Cloud Proof of Concept Project

SyBIT is engaged in a proof-of-concept project in academic cloud computing together with the ETH, UZH and SWITCH. We provide several of the use cases to the project. The motivation behind it has to do with the sustainability effort of SyBIT – all the services and tools that we provide for could be stored in an academic cloud for further use beyond SystemsX in the future. And also in the coming years we would greatly profit of an academic cloud infrastructure for servers and collaboration tools for our projects.

The project is called Academic Cloud Computing and Provisioning and is funded by a SWITCH-AAA grant. There are three testbeds that are set up as part of the project: A commercial ‘private cloud appliance’ from HP called ‘HP CloudSystem Matrix’ – this system is already operational at the ETH; a self-built private cloud also at the ETH and a self-built private cloud at the UZH. In addition, also SWITCH is building their own cloud testbed. All of these are built such that we can run complementary experiments on them both for the infrastructure and application components.

The choice between the many Cloud Stacks is not easy, but after a long and detailed evaluation it was decided to go with OpenStack for all testbeds. We have also hooked up with the Zurich University of Applied Sciences’ Cloud team at ICCLab.
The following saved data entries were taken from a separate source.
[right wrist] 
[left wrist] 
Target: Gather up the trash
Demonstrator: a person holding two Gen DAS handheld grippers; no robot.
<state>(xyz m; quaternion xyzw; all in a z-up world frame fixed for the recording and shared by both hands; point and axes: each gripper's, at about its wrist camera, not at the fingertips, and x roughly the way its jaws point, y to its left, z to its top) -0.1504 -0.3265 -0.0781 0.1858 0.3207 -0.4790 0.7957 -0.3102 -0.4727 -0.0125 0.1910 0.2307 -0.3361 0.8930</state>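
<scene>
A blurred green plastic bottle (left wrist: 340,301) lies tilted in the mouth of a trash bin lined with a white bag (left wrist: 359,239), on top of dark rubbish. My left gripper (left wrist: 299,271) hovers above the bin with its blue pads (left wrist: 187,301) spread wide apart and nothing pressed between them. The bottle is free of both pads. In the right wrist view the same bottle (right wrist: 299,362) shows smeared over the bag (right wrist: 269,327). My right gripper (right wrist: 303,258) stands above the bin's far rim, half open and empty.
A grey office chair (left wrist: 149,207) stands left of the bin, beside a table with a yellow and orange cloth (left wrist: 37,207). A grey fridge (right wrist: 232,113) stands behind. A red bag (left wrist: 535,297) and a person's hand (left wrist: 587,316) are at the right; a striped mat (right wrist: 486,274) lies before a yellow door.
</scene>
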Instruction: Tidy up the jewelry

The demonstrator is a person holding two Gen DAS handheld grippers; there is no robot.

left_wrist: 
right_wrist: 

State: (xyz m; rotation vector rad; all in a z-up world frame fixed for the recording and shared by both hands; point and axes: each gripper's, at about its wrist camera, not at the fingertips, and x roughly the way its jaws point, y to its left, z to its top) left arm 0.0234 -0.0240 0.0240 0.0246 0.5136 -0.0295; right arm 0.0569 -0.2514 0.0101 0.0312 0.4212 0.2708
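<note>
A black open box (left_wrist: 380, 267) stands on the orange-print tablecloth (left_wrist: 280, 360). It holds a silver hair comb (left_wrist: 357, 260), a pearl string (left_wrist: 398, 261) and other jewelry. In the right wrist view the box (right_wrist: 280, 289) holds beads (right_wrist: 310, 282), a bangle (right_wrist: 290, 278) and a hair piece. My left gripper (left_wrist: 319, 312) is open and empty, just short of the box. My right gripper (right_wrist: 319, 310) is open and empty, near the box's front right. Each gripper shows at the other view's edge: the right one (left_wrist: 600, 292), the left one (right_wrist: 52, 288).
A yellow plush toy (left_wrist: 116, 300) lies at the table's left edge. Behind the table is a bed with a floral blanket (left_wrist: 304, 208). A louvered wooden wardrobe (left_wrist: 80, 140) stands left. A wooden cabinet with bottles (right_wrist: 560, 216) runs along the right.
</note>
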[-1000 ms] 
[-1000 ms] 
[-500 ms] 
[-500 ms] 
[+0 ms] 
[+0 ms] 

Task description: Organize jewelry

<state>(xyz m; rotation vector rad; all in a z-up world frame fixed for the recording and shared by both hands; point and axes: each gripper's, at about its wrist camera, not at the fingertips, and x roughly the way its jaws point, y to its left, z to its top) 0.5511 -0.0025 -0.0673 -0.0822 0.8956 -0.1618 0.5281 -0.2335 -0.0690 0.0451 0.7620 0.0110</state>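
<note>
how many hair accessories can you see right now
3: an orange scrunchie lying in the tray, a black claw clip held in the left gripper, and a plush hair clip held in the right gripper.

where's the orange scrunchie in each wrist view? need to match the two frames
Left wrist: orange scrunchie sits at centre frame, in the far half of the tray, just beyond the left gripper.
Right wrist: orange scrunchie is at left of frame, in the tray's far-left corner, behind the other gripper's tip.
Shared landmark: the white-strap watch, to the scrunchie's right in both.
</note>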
Posted in Infrastructure. No Comments »

SWITCH Storage WG in Bern

Today i attended the SWITCH Storage Working Group meeting. It was very well attended, many of our SyBIT partners were present (FMI, Biozentrum, UZH, ETHZ, EPFL) and also infrastructure people from other universities and universities of applied sciences. In the morning some sites have shown what they have in terms of storage and how they do things. Except for our partners most have focussed on storage infrastructure for the ‘commodity’ services like administration (SAP db, finance files), email, user’s home directories, backup. We have certainly the largest amount of scientific research data, and it easily surpasses all of the other kinds of data. But in terms of technology being used there was a lot of overlap, and it was suggested by several people to cooperate when acquiring hardware and software and to exchange information.

There were presentations on cloud storage, on ideas for distributed archiving and by SWITCH on network pricing. Cloud storage in terms of private cloud storage was seen as useful, but using commercial providers for long-term storage is obviously too expensive. The technology however is interesting also to share data and resources among universities, especially since with SWITCH we would not have any network costs. Small universities could profit from bigger ones, and the big ones might also exchange resources among each other.

The distributed archiving idea is about duplicating data (read only archive data) accross several sites for safety. Each site can have its own long-term archive solution, but for certain data that needs more security and several off-site copies, this is a proposed mechanism to achieve it (storage broker presentation). For the copy mechanism they suggested bittorrent..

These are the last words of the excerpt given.